Update (July 15, 2014): The U.S. Court of Appeals for the 8th Circuit recently affirmed the District of Minnesota’s ruling in favor of Nothern States Power (NSP), covered previously on Minnesota Litigator (below) by Jake Smith:
Assuming, without deciding, that Minnesota courts would apply the doctrine of temporary impracticability to conditions precedent for use as a sword, we conclude that the doctrine has no application on these facts. … The various sources of delay were all foreseeable and manageable in the time frame agreed to in the contracts….The parties foresaw the risk of regulatory and weather delays and accounted for them.
Original post (May 24, 2013): Minnesotans know that the weather here can be terrible (see this past winter). Personally, as a child who vividly remembers the 1991 blizzard on Halloween, I am well aware that the weather in Minnesota can be treacherous and derail important plans. However, sometimes those important plans (ones that have greater impact than not collecting a pillowcase full of candy) need to be completed by a certain date, like when a contract clause says that “time is of the essence” or there is an express condition precedent.
So what happens when weather threatens a deal closing when performance is due? We know that a defendant could argue that the weather made it impossible to close and therefore performance was excused; but could a plaintiff argue that the defendant still had to perform under the contract, even though the contract included an express condition precedent, because performance was temporarily impossible?
This was one of the arguments enXco made an attempt to avoid summary judgment in a huge breach of contract suit against Northern States Power (“NSP”) over a failed wind energy generation project in North Dakota. enXco claimed that NSP’s failure to perform caused over $245 million in damages.
enXco submitted the application for the CSC in October 2010 and a hearing was scheduled for December 21, 2010. That hearing was postponed because of bad weather until February 10, 2011. Thereafter, North Dakota officials realized that the CSC hearing was held in the wrong county and that the application needed a new hearing. The new hearing was set for April 15, 2011 and then later rescheduled because of bad weather. Ultimately, enXco received the CSC on June 8, 2011 – over two months after the date it was required to have fulfilled the conditions precedent.
Because not all of the conditions precedent had been met by March 31, 2011, NSP gave written notice to enXco terminating both agreements. Thereafter, enXco sued for breach of contract, declaratory judgment, and specific performance.
NSP made a motion for summary judgment arguing that it was not required to perform under the contract after enXco did not fulfill the express conditions precedent in the purchase and sales agreement.

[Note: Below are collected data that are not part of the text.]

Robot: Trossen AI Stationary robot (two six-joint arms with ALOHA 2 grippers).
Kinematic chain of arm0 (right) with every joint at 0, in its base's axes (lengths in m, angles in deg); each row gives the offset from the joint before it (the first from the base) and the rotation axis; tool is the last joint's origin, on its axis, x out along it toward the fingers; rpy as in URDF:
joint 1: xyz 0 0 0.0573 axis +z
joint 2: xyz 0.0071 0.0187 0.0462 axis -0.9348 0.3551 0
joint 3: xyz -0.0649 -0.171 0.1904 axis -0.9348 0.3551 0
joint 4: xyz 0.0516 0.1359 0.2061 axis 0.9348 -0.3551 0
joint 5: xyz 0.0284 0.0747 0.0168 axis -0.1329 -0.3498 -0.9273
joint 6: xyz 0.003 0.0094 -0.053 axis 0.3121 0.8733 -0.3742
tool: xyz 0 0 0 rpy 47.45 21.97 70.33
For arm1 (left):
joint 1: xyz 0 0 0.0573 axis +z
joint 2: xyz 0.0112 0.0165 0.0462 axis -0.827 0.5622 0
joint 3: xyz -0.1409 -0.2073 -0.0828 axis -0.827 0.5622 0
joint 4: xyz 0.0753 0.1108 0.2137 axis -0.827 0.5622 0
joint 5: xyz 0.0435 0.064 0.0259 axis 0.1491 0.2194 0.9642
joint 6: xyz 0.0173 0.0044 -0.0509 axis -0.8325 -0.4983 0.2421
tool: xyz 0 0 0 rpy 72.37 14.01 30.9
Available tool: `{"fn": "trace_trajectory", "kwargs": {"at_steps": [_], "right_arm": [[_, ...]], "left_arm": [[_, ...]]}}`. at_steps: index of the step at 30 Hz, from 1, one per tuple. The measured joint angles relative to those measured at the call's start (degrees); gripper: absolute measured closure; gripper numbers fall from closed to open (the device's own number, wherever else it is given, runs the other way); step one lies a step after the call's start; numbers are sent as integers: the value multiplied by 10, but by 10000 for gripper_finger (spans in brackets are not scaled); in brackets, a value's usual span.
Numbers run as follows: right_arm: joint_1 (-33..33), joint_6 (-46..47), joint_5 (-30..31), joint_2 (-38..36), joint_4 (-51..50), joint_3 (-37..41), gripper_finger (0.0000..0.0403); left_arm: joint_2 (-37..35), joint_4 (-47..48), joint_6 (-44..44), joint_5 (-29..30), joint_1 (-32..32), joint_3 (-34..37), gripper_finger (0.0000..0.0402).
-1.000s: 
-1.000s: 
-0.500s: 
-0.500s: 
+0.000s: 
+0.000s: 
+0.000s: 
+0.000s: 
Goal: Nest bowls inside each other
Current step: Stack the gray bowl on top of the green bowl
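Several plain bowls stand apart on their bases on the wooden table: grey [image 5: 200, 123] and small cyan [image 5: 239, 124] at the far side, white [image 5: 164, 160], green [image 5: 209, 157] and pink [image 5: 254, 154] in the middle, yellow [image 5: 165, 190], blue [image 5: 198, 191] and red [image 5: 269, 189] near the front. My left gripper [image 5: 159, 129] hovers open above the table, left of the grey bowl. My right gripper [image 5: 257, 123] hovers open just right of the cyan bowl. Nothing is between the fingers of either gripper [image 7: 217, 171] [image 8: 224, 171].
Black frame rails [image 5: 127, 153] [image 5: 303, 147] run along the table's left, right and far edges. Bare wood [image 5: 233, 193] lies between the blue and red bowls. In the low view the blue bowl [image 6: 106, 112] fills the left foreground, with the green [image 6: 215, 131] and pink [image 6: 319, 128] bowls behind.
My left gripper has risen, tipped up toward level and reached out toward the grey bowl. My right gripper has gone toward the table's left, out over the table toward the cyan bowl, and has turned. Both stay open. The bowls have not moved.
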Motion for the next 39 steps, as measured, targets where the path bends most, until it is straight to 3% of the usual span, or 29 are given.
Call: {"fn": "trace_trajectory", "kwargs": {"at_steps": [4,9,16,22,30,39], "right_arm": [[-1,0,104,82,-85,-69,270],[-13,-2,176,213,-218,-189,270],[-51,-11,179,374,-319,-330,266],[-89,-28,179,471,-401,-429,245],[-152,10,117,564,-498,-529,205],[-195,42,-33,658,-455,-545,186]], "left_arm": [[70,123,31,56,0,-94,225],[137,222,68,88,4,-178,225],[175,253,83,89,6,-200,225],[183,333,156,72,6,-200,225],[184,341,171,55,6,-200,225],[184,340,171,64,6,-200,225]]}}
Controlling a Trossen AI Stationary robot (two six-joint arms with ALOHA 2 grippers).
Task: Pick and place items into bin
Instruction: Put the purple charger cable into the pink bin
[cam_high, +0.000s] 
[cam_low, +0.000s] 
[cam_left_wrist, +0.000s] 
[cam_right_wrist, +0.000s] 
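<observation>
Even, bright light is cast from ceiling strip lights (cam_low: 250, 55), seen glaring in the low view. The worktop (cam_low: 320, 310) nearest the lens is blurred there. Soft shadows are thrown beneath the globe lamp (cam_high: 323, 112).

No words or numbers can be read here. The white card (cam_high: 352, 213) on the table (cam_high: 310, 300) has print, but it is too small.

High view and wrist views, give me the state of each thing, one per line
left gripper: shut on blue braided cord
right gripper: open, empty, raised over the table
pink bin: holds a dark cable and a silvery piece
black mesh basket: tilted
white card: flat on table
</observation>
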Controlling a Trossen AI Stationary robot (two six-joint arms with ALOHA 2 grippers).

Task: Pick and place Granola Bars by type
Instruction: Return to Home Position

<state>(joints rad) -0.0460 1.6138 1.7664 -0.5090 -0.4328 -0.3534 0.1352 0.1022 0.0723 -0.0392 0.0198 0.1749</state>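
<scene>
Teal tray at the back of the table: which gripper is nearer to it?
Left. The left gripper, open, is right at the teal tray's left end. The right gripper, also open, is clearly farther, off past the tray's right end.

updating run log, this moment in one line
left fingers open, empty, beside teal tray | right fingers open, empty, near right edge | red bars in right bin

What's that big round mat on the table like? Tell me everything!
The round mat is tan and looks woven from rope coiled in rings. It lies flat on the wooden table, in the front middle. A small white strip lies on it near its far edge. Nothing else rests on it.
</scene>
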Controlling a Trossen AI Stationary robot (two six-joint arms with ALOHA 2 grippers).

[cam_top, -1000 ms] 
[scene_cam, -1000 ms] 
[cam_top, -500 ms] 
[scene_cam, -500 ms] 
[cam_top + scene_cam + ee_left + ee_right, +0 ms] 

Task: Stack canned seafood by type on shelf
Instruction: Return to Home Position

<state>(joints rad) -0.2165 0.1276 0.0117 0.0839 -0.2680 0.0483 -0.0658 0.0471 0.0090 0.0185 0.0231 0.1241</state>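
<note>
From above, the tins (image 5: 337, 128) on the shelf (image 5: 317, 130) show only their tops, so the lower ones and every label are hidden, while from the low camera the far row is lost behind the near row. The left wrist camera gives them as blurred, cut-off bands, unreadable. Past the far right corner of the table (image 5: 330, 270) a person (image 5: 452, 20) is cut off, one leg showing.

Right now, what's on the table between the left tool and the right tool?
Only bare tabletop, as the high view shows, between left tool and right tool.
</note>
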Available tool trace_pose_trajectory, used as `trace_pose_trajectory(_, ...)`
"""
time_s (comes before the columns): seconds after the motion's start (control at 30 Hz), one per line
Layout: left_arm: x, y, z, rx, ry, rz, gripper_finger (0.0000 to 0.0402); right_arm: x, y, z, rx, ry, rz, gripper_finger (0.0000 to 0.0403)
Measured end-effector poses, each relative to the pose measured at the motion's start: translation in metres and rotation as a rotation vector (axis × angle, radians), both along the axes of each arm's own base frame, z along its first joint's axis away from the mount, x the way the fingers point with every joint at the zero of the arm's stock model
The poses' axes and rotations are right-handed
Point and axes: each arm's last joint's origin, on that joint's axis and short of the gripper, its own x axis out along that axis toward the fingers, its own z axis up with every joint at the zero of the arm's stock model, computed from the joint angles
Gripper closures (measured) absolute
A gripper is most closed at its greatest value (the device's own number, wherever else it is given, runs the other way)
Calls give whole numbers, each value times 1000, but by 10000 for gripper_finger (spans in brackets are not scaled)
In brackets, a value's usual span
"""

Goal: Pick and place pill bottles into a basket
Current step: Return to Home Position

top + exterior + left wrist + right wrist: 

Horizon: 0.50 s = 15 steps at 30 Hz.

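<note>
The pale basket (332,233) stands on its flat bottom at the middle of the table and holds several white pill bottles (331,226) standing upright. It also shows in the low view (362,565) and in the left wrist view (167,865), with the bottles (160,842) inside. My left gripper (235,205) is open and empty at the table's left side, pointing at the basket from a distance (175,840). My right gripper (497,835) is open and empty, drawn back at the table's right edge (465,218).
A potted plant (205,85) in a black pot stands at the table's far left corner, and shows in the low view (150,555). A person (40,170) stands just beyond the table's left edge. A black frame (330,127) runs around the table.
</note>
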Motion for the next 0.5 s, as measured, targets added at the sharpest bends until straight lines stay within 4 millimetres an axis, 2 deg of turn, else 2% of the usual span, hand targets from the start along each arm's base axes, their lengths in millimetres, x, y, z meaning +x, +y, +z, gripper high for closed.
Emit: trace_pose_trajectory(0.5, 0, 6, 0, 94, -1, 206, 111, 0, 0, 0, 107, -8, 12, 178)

A condition precedent is “any fact except mere lapse of time which must exist or occur before a duty of immediate performance by the promisor can arise.” Carl Bolander & Sons, Inc. v. United Stockyards Corp., 298 Minn. 428, 433, 215 N.W.2d 473, 476 (1974). Further, “if the [fact or] event required by the condition [precedent] does not occur, there can be no breach of contract.” 451 Corp. v. Pension Sys. For Policemen and Firemen, 310 N.W.2d 922, 924 (Minn.1981).
enXco argued that summary judgment was not warranted because there was a question of materiality of the breach. Specifically, whether enXco’s failure to obtain the CSC by March 31, 2011 was a material breach of the contract.
The most interesting thing about this case was enXco’s attempt to argue that its nonperformance of the conditions precedent may be excused because it was temporarily impossible to obtain and transfer the CSC prior to March 31, 2011. Generally, the doctrine of temporary impossibility has been recognized as a defense to a breach of contract claim. Pac. Trading Co. v. Mouton Rice Milling Co., 184 F.2d 141, 148 (8th Cir. 1950).
NSP argues that using the doctrine of temporary impracticability offensively is improper, as it conflicts with the element of a breach of contract claim that requires proof of “performance by plaintiff of any conditions precedent to his right to demand performance by the defendant.” Park Nicollet Clinic, 808 N.W.2d at 833. In other words, enXco cannot sue for breach of contract despite conceding that it did not satisfy all conditions precedent.
enXco responded and argued that and that courts have found that a plaintiff can pursue a claim for damages based on the theory of temporary impossibility, citing cases from Connecticut state case and the 7th Circuit decision. Chief Judge Davis distinguished the federal case stating that the facts of the case, its procedural posture, and the restrictive view of the law used to interpret the contract made it inapplicable.
Although no Minnesota court has addressed the issue of whether the doctrine of temporary impracticability can be used to support a claim for damages, the Court finds that, based on the unique facts of this case and the relevant terms of the contracts at issue, Minnesota law would not support use of the doctrine to support a claim for damages.
enXco has appealed to the 8th Circuit.
What are some takeaways from this case?
- Temporary impracticability cannot be used to support a claim for damages in Minnesota, and
- Weather in North Dakota must be pretty bad, maybe even worse than Minnesota.